Koles touted the emergence of co-living as another millennial-driven real estate trend that PMG believes will produce profitable results. Earlier this year, PMG announced it was launching X Social Communities, a division that matches roommates in fully furnished apartments in buildings owned by PMG. Over the summer, the company opened X Miami at 230 Northeast 4th Street in downtown Miami.

“Co-living with roommates is not something we invented or is a new trend,” Koles said. “I feel very comfortable telling our investors, ‘it’s a good bet.'”

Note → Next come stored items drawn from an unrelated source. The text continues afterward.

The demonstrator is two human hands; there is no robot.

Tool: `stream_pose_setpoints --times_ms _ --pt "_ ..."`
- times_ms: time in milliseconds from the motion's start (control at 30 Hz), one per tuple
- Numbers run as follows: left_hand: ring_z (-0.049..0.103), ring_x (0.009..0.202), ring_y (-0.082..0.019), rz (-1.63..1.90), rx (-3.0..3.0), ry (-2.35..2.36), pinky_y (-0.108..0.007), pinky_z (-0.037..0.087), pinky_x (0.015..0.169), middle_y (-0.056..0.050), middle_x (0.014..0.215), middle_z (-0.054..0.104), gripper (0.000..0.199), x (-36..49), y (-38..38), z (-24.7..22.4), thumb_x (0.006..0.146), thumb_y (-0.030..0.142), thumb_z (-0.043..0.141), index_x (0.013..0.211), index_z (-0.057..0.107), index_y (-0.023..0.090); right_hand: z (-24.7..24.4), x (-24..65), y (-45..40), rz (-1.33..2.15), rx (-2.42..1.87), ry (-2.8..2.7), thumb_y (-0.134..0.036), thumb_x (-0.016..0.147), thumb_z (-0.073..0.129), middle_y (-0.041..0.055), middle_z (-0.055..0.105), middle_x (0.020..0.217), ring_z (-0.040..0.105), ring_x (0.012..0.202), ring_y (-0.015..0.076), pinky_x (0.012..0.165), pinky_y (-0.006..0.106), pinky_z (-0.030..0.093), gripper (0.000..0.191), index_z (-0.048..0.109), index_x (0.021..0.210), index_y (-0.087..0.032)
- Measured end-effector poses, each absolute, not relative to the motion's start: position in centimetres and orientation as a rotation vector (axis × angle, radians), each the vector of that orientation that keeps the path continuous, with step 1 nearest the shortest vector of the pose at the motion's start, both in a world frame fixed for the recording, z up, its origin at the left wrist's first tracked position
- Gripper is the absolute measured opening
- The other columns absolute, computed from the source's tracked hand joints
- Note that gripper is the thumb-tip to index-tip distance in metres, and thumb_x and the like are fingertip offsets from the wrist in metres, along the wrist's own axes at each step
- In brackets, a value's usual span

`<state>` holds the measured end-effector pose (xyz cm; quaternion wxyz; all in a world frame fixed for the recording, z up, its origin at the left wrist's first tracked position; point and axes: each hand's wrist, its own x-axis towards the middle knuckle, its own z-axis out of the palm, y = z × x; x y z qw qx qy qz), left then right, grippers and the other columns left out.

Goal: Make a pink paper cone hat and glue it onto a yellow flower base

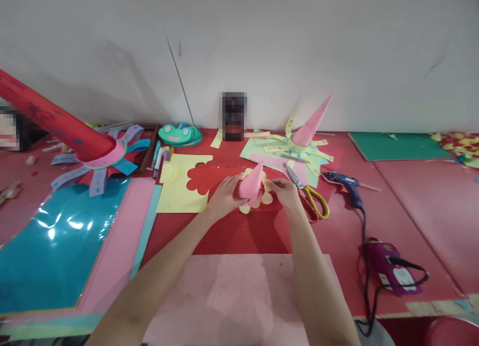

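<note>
Cone is seemingly being fitted among petals, left hand cupping it, right hand apparently pinching their edge; positioning is calling for steady alignment.

Table: red surface, straight seam running across its right part. Near edge, centre: large pale pink sheet. Left: stacked sheets, glossy blue one on top. Left of centre: yellow sheet; behind it, stacked green frog-face cutouts. Right of centre: scissors, blades open, handles red and yellow. Farther right: blue glue gun, its cable trailing toward the near edge, and purple box. Far right edge, by wall: green board, flat.
</note>
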<state>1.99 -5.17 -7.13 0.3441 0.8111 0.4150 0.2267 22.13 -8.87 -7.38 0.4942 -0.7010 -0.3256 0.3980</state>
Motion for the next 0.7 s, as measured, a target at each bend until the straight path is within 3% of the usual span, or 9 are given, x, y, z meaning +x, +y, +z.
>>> stream_pose_setpoints --times_ms 367,533,700 --pt "0.051 0.119 -0.026 0.630 2.176 1.105 -0.044 0.040 0.103 -0.006 0.126 0.057 0.068 2.2 -4.7 -8.0 0.074 0.037 0.071 0.134 0.041 0.028 -5.1 21.6 -9.4 1.270 -1.595 -0.557 -0.043 0.049 0.083 -0.0048 0.058 0.053 0.051 0.046 0.0078 0.042 0.019 0.038 0.042 0.058 0.073 -0.018" --pt "0.050 0.121 -0.026 0.669 2.170 1.089 -0.042 0.041 0.103 -0.006 0.126 0.057 0.068 2.1 -4.6 -8.4 0.075 0.038 0.070 0.135 0.041 0.028 -4.9 22.0 -9.4 1.255 -1.682 -0.597 -0.038 0.053 0.080 -0.0058 0.057 0.054 0.048 0.045 0.0069 0.044 0.020 0.039 0.037 0.059 0.076 -0.019" --pt "0.048 0.124 -0.025 0.644 2.134 1.105 -0.042 0.041 0.103 -0.006 0.129 0.055 0.069 2.1 -4.6 -8.2 0.075 0.035 0.069 0.137 0.038 0.029 -5.6 22.0 -9.5 1.150 -1.707 -0.722 -0.039 0.059 0.072 -0.0022 0.062 0.062 0.059 0.058 0.0138 0.056 0.028 0.048 0.029 0.059 0.077 -0.020"
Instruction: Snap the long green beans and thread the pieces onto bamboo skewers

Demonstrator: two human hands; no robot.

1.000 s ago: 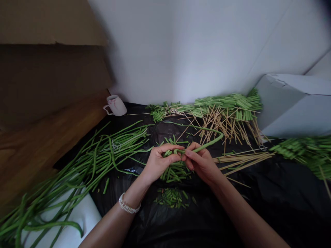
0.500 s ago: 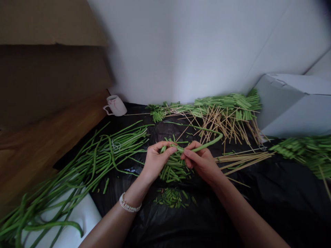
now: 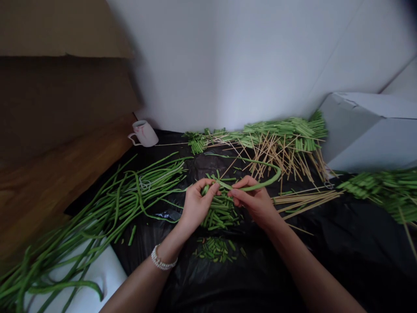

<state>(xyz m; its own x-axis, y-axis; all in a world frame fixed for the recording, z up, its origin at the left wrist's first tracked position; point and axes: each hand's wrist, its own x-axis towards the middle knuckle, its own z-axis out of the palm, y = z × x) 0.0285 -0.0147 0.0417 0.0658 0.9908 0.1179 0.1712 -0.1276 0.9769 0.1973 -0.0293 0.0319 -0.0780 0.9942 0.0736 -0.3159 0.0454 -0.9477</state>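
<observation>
Saw a white wall (image 3: 228, 65) rising beyond the cut pile (image 3: 221, 216), and black plastic (image 3: 325, 261) spread beneath it. Noted a brown panel (image 3: 65, 28) far left of the pile, a pale box (image 3: 365, 139) far right. Found loose beans (image 3: 107, 208) sprawling left of it, stacked lengths (image 3: 289, 129) with sticks (image 3: 301, 167) poking out behind and right. Had left grip (image 3: 215, 186) and right grip (image 3: 232, 191) over the pile, partly blocking it, both pinching a single bean (image 3: 273, 176) looped rightward past it, across some sticks. Spotted a mug (image 3: 146, 134) behind-left, snippets (image 3: 216, 251) in front.
</observation>
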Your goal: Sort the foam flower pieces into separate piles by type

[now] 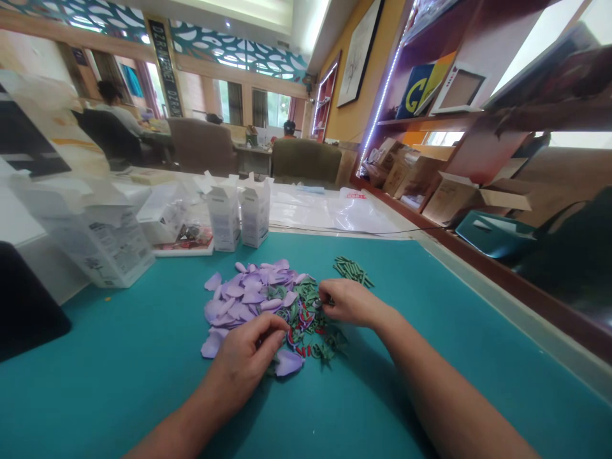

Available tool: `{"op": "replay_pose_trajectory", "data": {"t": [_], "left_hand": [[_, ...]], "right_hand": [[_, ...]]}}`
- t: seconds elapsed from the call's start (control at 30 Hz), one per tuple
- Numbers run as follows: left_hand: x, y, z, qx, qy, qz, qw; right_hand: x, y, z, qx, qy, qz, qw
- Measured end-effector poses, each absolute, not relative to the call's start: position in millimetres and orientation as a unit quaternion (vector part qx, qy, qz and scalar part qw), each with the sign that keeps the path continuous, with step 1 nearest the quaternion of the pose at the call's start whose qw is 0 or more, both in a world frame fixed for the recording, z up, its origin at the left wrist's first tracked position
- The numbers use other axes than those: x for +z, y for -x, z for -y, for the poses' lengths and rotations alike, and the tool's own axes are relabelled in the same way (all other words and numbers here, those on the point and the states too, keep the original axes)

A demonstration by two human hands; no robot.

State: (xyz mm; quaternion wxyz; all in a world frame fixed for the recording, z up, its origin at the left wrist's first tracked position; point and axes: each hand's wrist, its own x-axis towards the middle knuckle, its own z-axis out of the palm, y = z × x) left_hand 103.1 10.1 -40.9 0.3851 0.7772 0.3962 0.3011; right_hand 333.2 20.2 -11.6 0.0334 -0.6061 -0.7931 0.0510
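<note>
A heap of purple petal-like pieces (243, 293) lies on the teal mat (335, 401), with green leafy pieces (308, 293) and small red pieces (303, 350) along its right side. My left hand (251, 350) is over the heap's front edge, thumb and index finger pinched; whatever is between them is hidden. Beneath its fingertips lies a single purple piece (289, 363). My right hand (347, 301) is at the right edge of the green pieces, fingers curled together, their contents too small to make out. Behind it sits a pile of short green sticks (352, 270).
Two white boxes (255, 213) stand behind the heap, and a larger open box (112, 245) stands at the left. A black object (29, 306) is at the left edge. Shelves with cardboard boxes (452, 197) line the right. People (115, 108) sit in the background.
</note>
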Motion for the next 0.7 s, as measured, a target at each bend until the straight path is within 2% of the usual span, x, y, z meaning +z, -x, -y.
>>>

Millennials also want functionality when it comes to equipping buildings with smart technology, Koles said. For instance, he said, X Miami and other PMG properties have package lockers where deliveries can be dropped off. A resident will get an alert in real time that the package has arrived, along with a code to open the locker. “We only use technology to enable convenience,” he said. “It’s not about making something flash.”

Caporal said Mattoni Group now builds more bike stations, places food warmers in communal areas for UberEats deliveries and provides pet amenities. “It needs to be convenient and practical,” Caporal said. “Five years ago, we didn’t have these things.”

Developers are also more in tune with what tenants are posting on social media websites to hold property managers accountable for problems, Guerra said. “Part of any marketing engagement we do requires monitoring social media and reporting any issues,” he said. “If someone complains, we take note and hold our people accountable.”

The goal, Guerra said, is to minimize any potential damage from online complaints. “It’s an effective way to address concerns,” he said. “One posting and the whole world knows.”